Seminar is held on Tuesdays at 13:10 pm in the lecture room of the Institute
on the 10th floor of the department building at Trója, V Holešovičkách 2, Prague 8
It is well known that (static) regular black hole spacetimes can be sourced by appropriately chosen theories of non-linear electrodynamics. More recently, it was shown that many such models can also be obtained as solutions of vacuum gravity equations, upon considering an infinite series of quasi-topological higher-curvature corrections. After reviewing both these approaches, I will show that the latter construction can be upgraded to yield regular black holes with vanishing inner horizon surface gravity -- a necessary condition for the absence of classical instabilities associated with mass inflation on the inner horizon. I will also briefly discuss what happens when non-linear electrodynamics is combined with quasitopological gravity.
The equivalence principle played a pivotal role in the development of general relativity. Nowadays, it represents a useful tool for understanding and classifying various candidate theories of gravity. I first review the different formulations of the equivalence principle and the constraints they impose on the kinematics and dynamics of gravity. I then show that the equivalence principle for gravitational test physics singles out two theories – general relativity and Weyl transverse gravity.
The study investigates orbital motion of test particles near compact objects described by solutions involving massless scalar fields, electromagnetic fields, and nonlinear electrodynamics. Specifically, we analyze orbital dynamics in the Janis-Newman-Winicour, Janis-Newman-Winicour-Maxwell, Schwarzschild-Melvine, and Bonnor-Melvin spacetimes, comparing the results with those obtained for the Schwarzschild and Reissner-Nordström solutions. We examine the stability of circular orbits and the behavior of epicyclic frequencies under varying physical parameters. Our analysis shows that in certain cases the central object transitions into a naked singularity. Deviations from classical Schwarzschild and Reissner-Nordström solutions reveal conditions for the existence of multiple photon orbits or marginally stable orbits. In some instances, the geometry allows the presence of two photon orbits—one stable and one unstable—with an interesting connection to the region of stable orbits. We find that at lower intensities, the effects of the scalar field and electromagnetic fields are comparable and seemingly interchangeable. However, for a sufficiently strong scalar field, its influence becomes dominant, leading to the emergence of a distinct region of stable orbits near the naked singularity. These effects are illustrated within the framework of optical geometry using embedding diagrams. Based on arXiv:2501.13538.

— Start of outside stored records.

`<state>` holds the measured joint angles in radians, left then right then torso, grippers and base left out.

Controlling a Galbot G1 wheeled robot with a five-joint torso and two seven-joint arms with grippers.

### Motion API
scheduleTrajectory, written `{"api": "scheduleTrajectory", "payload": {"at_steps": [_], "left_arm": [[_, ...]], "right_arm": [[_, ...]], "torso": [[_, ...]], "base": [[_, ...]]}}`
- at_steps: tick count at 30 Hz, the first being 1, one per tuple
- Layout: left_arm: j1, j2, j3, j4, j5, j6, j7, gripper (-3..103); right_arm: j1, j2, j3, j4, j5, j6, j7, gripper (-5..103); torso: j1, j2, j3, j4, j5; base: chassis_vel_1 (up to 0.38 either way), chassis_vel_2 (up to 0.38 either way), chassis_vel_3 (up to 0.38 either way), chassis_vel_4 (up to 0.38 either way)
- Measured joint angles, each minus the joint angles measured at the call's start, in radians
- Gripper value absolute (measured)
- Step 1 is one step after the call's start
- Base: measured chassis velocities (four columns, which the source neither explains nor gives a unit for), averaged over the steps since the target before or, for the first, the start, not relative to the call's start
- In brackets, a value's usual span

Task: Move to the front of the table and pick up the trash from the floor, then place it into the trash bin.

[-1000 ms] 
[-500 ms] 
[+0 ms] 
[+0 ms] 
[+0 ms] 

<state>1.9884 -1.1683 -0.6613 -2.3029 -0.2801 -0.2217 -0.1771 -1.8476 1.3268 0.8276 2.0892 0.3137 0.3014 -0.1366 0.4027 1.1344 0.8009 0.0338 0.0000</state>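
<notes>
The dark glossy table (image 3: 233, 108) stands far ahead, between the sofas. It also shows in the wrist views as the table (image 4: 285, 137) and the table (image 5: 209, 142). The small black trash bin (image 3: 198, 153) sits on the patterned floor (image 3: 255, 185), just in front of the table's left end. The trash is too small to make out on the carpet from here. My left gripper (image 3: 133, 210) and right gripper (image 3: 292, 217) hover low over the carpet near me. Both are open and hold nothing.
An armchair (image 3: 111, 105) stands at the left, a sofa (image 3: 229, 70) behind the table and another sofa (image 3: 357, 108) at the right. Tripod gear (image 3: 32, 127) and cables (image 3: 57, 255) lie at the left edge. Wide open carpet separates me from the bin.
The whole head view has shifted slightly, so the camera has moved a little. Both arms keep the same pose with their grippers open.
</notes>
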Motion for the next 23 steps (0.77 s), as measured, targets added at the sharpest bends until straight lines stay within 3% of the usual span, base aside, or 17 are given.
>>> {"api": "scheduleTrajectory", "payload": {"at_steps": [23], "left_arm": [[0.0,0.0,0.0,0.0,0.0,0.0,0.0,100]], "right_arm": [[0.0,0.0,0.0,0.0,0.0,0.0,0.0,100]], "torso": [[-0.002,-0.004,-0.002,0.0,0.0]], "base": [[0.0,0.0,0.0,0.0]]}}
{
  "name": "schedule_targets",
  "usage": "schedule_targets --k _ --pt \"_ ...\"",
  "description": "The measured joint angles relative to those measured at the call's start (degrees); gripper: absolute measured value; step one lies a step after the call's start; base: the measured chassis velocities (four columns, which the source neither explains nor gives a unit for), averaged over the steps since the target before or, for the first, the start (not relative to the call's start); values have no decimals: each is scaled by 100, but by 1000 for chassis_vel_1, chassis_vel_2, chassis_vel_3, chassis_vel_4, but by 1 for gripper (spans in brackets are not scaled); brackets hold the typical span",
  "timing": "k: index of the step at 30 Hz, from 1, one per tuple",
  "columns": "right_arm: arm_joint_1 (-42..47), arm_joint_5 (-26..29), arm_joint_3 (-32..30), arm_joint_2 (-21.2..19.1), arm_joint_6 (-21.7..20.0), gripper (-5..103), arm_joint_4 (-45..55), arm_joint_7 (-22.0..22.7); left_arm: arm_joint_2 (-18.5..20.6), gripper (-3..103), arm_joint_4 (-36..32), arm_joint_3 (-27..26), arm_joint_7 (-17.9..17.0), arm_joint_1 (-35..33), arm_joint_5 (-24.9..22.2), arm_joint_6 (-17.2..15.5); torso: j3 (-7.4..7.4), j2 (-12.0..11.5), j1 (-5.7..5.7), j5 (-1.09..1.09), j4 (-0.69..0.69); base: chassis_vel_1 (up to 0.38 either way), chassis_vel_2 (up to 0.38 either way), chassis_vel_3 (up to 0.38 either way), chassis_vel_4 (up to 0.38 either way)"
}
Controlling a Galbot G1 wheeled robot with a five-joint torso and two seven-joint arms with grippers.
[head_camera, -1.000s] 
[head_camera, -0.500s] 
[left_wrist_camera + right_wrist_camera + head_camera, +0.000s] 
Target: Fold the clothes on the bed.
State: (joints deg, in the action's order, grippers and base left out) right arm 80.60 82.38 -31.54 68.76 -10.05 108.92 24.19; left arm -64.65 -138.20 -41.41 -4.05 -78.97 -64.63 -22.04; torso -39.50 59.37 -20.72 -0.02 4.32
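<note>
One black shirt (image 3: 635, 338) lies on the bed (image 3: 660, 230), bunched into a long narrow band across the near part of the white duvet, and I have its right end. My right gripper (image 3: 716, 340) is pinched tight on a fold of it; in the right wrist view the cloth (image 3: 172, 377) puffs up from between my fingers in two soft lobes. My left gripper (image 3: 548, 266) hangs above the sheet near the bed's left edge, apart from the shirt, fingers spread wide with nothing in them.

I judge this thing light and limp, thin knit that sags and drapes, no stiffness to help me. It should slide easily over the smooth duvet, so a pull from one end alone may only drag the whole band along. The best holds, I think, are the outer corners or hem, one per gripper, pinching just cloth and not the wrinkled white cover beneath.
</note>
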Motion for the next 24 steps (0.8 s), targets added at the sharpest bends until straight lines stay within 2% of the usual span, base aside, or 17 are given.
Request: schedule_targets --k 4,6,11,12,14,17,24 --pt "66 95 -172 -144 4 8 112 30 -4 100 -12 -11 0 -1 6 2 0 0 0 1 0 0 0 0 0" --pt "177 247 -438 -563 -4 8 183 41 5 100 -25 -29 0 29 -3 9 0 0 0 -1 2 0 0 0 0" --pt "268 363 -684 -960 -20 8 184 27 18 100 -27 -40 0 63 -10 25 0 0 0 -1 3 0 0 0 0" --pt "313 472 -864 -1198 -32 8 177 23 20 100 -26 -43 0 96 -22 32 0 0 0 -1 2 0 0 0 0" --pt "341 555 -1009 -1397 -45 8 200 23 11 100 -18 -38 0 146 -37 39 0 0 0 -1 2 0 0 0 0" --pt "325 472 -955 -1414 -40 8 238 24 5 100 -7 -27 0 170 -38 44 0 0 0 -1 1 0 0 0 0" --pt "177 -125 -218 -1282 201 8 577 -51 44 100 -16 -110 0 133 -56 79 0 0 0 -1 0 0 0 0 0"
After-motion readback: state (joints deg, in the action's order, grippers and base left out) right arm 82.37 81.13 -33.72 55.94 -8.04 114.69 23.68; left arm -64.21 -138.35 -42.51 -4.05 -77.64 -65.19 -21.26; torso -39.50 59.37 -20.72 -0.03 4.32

The last few years in high-energy astrophysics were enriched by the advent of X-ray polarimetry, mostly thanks to the success of the IXPE mission (NASA/ASI, 2021) operating in 2-8 keV. New observational properties of tens of X-ray sources were deduced with IXPE, in simultaneous observations with other instruments, which put our knowledge of (not only) black-hole accretion significant steps further. In this talk, a brief overview of the IXPE results on accreting black holes will be given, together with examples of theoretical X-ray spectro-polarimetric models that are being developed at our institute as an illustration of the computation of the observable properties and of the intricate data interpretation. With these models, combined with the cutting-edge precision of IXPE gas pixel detectors, it is possible to constrain the black-hole spin in the Kerr spacetime assumption, the coronal geometry, the inclination of the accretion disc, the structure of the disc, and to derive geometrical properties of regions residing on parsec-scales away from the central black hole.
In this talk I will present a new family of Kerr-AdS like black holes in spacetimes of even dimensions. These have non-compact horizons which are negatively curved at large distances, and are obtained from the Myers-Perry family by "analytic continuation". I will discuss the solution and some global properties of the resulting black hole.
Geodesic motion in Schwarzschild spacetime is completely integrable, yet this property is typically broken if an additional source is present, such as a ring or a disc. We study how such a perturbation alters the geodesic dynamics, using standard tools (e.g. Poincaré maps or Lyapunov-type coefficients). More discussion will be focused on applicability of local, curvature-based criteria of predicting chaos, which may offer an additional insight into the global dynamics.
It is well-known that gravitational fields from an isolated system depend on the time varying quadrupole moment of the source. Quadrupole formula provides an estimate of the energy loss due to gravitational radiation. The first proposed quadrupole formula for gravitational waves in de Sitter was derived by Ashtekar, Bonga, Kesavan (ABK). We point out that a consistent quadrupolar truncation is needed to upgrade the ABK formula. We also compare our result to a recently obtained result of Bonga, Bunster, Perez. We write the quadrupole formula in two distinct ways which allow standard flat limit and negative definite energy flux in de Sitter.